A configuração actual da Assembleia da República, permitiu a aprovação unânime deste documento, mas foi também essa configuração que, pelos compromissos necessários a essa aprovação, limitaram a aprovação de um diploma mais consistente e que respeitasse reivindicações antigas. Falamos de opções políticas que ainda não foram tomadas e que continuam a não permitir que o Estado assuma completamente as características particulares desta profissão. 
 
Onde se avança positivamente: 
- criação de pensões por danos emergentes de acidentes de trabalho, incluindo assistência médica especializada e criação de uma lista específica de incapacidades; 
- criação de sistemas de reconversão e requalificação profissional com creditação da experiência profissional e formação académica;
- possibilidade de acesso ao ensino superior, equiparando os bailarinos ao regime dos atletas de alta competição;
- facilitação do acesso à carreira docente. 
 
Onde não se avança e se continuam a criar dificuldades ao reconhecimento da especificidade da profissão: 
- não se cria um regime de reformas específicas, sem penalizações, que tenha em conta as características de desgaste físico da profissão, as longas e penosas carreiras e a longa formação - na maioria dos casos desde a infância. 
 
O que tem de ser revisto:
- relativamente ao modelo de reconversão profissional dos bailarinos da CNB, pode ler-se no Artigo 11.º.2 do PJL que "os bailarinos profissionais da CNB (...) ficam sujeitos automaticamente à reconversão profissional, a partir do ano em que completem 45 anos".

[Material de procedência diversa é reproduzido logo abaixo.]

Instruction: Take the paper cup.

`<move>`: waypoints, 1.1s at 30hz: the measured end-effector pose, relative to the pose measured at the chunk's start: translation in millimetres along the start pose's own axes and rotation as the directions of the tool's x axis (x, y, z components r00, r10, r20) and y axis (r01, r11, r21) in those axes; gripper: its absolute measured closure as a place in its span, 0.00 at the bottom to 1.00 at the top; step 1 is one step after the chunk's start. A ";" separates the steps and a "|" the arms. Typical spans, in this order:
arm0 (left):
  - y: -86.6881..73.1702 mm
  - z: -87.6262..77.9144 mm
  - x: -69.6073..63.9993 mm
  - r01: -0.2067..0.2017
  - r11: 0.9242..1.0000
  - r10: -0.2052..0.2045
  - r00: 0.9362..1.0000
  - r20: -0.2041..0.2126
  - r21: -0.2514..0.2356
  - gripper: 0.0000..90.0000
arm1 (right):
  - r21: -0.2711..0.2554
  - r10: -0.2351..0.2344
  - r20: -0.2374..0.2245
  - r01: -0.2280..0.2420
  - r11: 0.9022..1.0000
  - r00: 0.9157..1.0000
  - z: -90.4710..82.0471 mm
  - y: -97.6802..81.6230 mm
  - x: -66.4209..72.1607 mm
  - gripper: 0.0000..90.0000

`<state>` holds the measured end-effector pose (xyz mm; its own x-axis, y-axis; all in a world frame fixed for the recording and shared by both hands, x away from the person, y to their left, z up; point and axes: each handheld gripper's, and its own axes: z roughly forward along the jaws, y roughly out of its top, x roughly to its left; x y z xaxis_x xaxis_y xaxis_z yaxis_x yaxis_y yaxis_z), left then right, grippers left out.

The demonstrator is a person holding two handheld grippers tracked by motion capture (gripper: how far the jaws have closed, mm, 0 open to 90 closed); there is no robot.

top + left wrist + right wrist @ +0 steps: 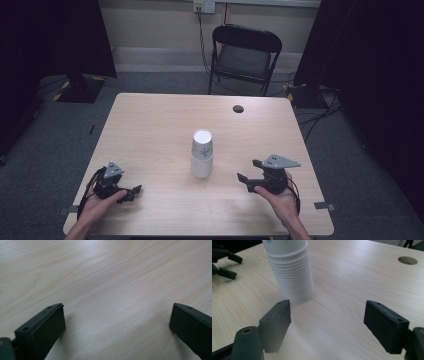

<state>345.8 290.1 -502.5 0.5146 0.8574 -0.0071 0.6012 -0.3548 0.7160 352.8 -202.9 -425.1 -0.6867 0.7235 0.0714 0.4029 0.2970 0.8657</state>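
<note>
A stack of white paper cups (202,155) stands upside down in the middle of the light wooden table (150,130). Its ribbed rims show close up in the right gripper view (290,272). My right gripper (247,169) is held to the right of the stack and points toward it. It (328,317) is open, with bare wood between the jaws. My left gripper (135,193) rests near the front left of the table, well apart from the cups. It (117,322) is open wide over bare tabletop, and it also appears far off in the right gripper view (237,267).
A round cable hole (238,108) sits near the table's far edge, also seen in the right gripper view (407,260). A black folding chair (245,55) stands behind the table. Dark curtains and floor cables flank both sides.
</note>
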 end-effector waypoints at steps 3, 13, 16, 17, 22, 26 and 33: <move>0.0 0.0 -0.1 0.000 1.000 0.000 1.000 0.000 0.000 0.00 | -0.018 -0.008 -0.017 0.008 1.000 1.000 3.5 10.4 3.3 0.22; 0.4 0.4 0.3 -0.002 1.000 0.002 1.000 0.004 0.002 0.00 | -0.035 -0.057 -0.087 0.054 0.998 0.995 25.2 33.4 23.8 0.20; 0.4 0.4 0.2 -0.001 1.000 0.001 1.000 0.004 0.002 0.00 | -0.062 -0.074 -0.109 0.068 0.996 0.991 33.5 41.3 29.3 0.19; 0.4 0.3 0.3 -0.003 1.000 0.003 1.000 0.005 0.002 0.00 | -0.071 -0.076 -0.114 0.068 0.995 0.991 35.7 43.4 30.3 0.19; 1.5 1.3 0.7 -0.004 1.000 0.004 1.000 0.004 0.003 0.00 | -0.070 -0.104 -0.130 0.096 0.993 0.986 45.9 49.7 35.6 0.19; 1.5 1.8 0.2 0.003 1.000 -0.003 1.000 0.003 -0.002 0.00 | -0.079 -0.112 -0.133 0.102 0.992 0.985 56.4 56.3 38.7 0.19; 1.5 1.8 0.3 0.002 1.000 -0.002 1.000 0.003 -0.002 0.00 | -0.089 -0.112 -0.161 0.099 0.991 0.981 66.2 64.6 39.2 0.18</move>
<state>347.9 289.2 -502.6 0.5151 0.8571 -0.0111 0.6012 -0.3521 0.7173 392.0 -114.1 -399.3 -0.8158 0.5760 0.0522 0.2774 0.3106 0.9092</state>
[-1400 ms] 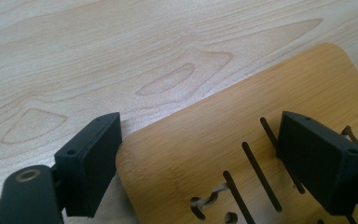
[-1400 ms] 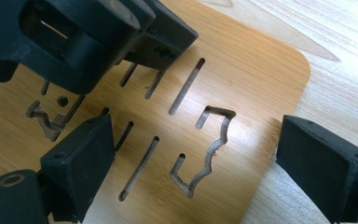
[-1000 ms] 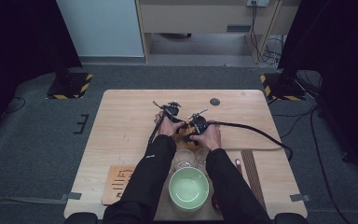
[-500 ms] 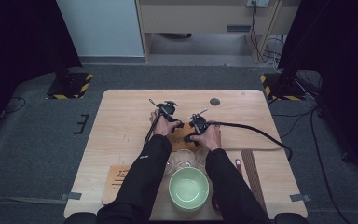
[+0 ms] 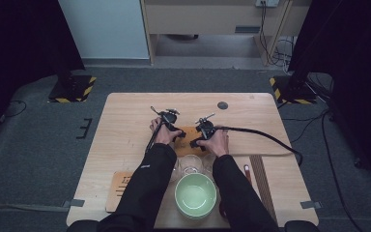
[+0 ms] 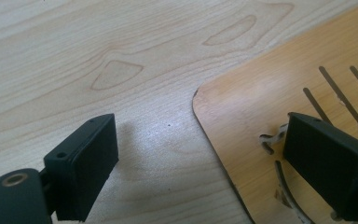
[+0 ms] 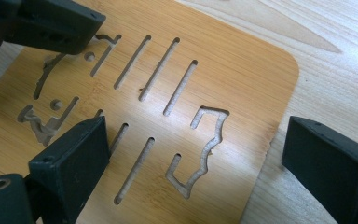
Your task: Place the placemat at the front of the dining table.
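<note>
A slotted bamboo board (image 5: 187, 131) with cut-out shapes lies flat at the middle of the table. My left gripper (image 5: 176, 130) stands at the board's left end. In the left gripper view my left gripper (image 6: 205, 163) is open and its jaws have just been opening: one jaw is over the bare table, the other over the board (image 6: 261, 107), whose rounded corner lies between them untouched. My right gripper (image 7: 196, 168) is open too and straddles the other end of the board (image 7: 186, 70), with one jaw over the board and one beyond its edge. From above, my right gripper (image 5: 199, 140) sits at the board's right end.
A green bowl (image 5: 195, 195) stands near the front edge, with clear glasses (image 5: 191, 164) just behind it. A second bamboo board (image 5: 118, 186) lies front left. A slatted wooden strip (image 5: 261, 181) and a red pen (image 5: 246, 171) lie front right. A black cable (image 5: 265, 137) trails right; a dark disc (image 5: 222, 105) sits at the back.
My left gripper has edged a little to the left along the board's end. The right hand and the board have stayed put.
</note>
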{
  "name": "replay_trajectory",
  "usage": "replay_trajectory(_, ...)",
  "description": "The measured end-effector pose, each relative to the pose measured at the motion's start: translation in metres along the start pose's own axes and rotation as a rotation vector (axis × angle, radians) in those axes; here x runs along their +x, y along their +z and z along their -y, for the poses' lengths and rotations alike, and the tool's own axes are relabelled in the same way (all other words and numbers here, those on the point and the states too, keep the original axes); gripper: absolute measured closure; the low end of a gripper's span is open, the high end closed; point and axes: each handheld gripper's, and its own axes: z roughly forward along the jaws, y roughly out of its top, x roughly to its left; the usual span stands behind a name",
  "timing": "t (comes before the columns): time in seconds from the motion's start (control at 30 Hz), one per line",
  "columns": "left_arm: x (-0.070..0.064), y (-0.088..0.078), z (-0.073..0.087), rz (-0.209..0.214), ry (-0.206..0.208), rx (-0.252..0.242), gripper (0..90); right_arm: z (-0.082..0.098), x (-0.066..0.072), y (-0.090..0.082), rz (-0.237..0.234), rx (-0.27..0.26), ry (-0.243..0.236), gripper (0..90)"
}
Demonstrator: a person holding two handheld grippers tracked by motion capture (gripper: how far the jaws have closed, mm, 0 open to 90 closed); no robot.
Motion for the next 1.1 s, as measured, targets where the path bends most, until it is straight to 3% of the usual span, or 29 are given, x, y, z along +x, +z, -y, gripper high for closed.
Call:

Consideramos que o regime de reconversão profissional desenhado no PJL não se adequa à realidade laboral nem respeita estes profissionais. É necessário garantir mais poder à decisão do trabalhador, desde logo com a retirada de um equívoco "automaticamente" deste PJL. 
 
Não é aceitável que a idade seja critério único para se dizer a um bailarino que ele vai ter que parar de dançar. São vários os casos de bailarinos que mantêm capacidades físicas que lhes permitem manter a sua performance a níveis elevados para lá dos 45 anos, e é também necessário ter em conta que um elenco de uma companhia de bailado nacional, de repertório necessitará sempre de bailarinos de várias faixas etárias.
 
A CNB é a única companhia estatal sólida, robusta e com valências e missões ímpares no nosso país. Com este regime e com a Lei 4/2008, estes bailarinos estão sujeitos em início de carreira à pressão da precariedade e no final da mesma passam a estar sujeitos à guilhotina de uma reconversão cega.
 
A reconversão terá de ser sempre uma alternativa e não uma imposição. Como referido anteriormente, o único reconhecimento justo para uma carreira onde o desgaste físico e a dedicação quotidiana são exaustivos, é a criação de um sistema de reforma antecipada sem penalizações.
 
Iremos continuar a lutar para alcançar um Estatuto do Bailarino pleno e que reconheça verdadeiramente a especificidade da profissão. Iniciaremos um conjunto de acções junto dos partidos com assento parlamentar e do governo, exigindo que as reivindicações não atendidas e as situações menos claras que constam do documento, sejam rapidamente revistas. 
 
Reconhecendo que este é um primeiro passo importante para a aprovação de regulamentação laboral e social no sector, frisamos que este diploma não se pode traduzir numa lei que discrimine negativamente os bailarinos da CNB, mas sim que seja o primeiro passo do muito que ainda falta no reconhecimento das particularidades da profissão de bailarino profissional clássico e contemporâneo.